#### [REQUIREMENT]
Copy out the listing below, keeping every character as is.

#### [RECORDED DATA]
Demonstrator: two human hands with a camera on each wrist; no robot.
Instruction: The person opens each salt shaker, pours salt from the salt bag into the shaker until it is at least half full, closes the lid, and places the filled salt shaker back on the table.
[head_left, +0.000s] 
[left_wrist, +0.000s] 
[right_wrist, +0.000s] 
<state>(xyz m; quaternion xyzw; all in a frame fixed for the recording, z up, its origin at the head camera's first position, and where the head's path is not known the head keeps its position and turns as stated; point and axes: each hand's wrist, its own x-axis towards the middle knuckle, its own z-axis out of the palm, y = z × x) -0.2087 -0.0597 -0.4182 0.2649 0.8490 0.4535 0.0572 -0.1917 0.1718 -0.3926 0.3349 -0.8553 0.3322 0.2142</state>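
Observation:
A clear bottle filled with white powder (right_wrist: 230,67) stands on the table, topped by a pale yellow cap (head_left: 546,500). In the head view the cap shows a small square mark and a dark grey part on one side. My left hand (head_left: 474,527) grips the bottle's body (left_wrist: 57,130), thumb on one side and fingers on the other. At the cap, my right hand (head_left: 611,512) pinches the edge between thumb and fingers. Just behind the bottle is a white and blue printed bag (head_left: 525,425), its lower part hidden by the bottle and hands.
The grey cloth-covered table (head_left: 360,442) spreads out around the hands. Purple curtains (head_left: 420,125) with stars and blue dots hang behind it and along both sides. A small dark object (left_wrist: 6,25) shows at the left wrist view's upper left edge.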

#### [SOLUTION BELOW]
Demonstrator: two human hands with a camera on each wrist; no robot.
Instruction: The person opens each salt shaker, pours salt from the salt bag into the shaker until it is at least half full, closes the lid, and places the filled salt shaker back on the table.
[head_left, +0.000s] 
[left_wrist, +0.000s] 
[right_wrist, +0.000s] 
<state>(xyz m; quaternion xyzw; all in a frame fixed for the recording, z up, its origin at the head camera's first position, and where the head's path is not known the head keeps its position and turns as stated; point and axes: each hand's wrist, its own x-axis towards the middle knuckle, its own z-axis out of the palm, y = z × x) -0.2087 -0.0597 -0.4182 0.2649 0.8490 0.4535 0.0572 -0.1917 0.1718 -0.3926 0.3349 -0.8553 0.3322 0.2142</state>
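Observation:
A clear bottle filled with white powder (right_wrist: 230,67) stands on the table, topped by a pale yellow cap (head_left: 546,500). In the head view the cap shows a small square mark and a dark grey part on one side. My left hand (head_left: 474,527) grips the bottle's body (left_wrist: 57,130), thumb on one side and fingers on the other. At the cap, my right hand (head_left: 611,512) pinches the edge between thumb and fingers. Just behind the bottle is a white and blue printed bag (head_left: 525,425), its lower part hidden by the bottle and hands.
The grey cloth-covered table (head_left: 360,442) spreads out around the hands. Purple curtains (head_left: 420,125) with stars and blue dots hang behind it and along both sides. A small dark object (left_wrist: 6,25) shows at the left wrist view's upper left edge.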

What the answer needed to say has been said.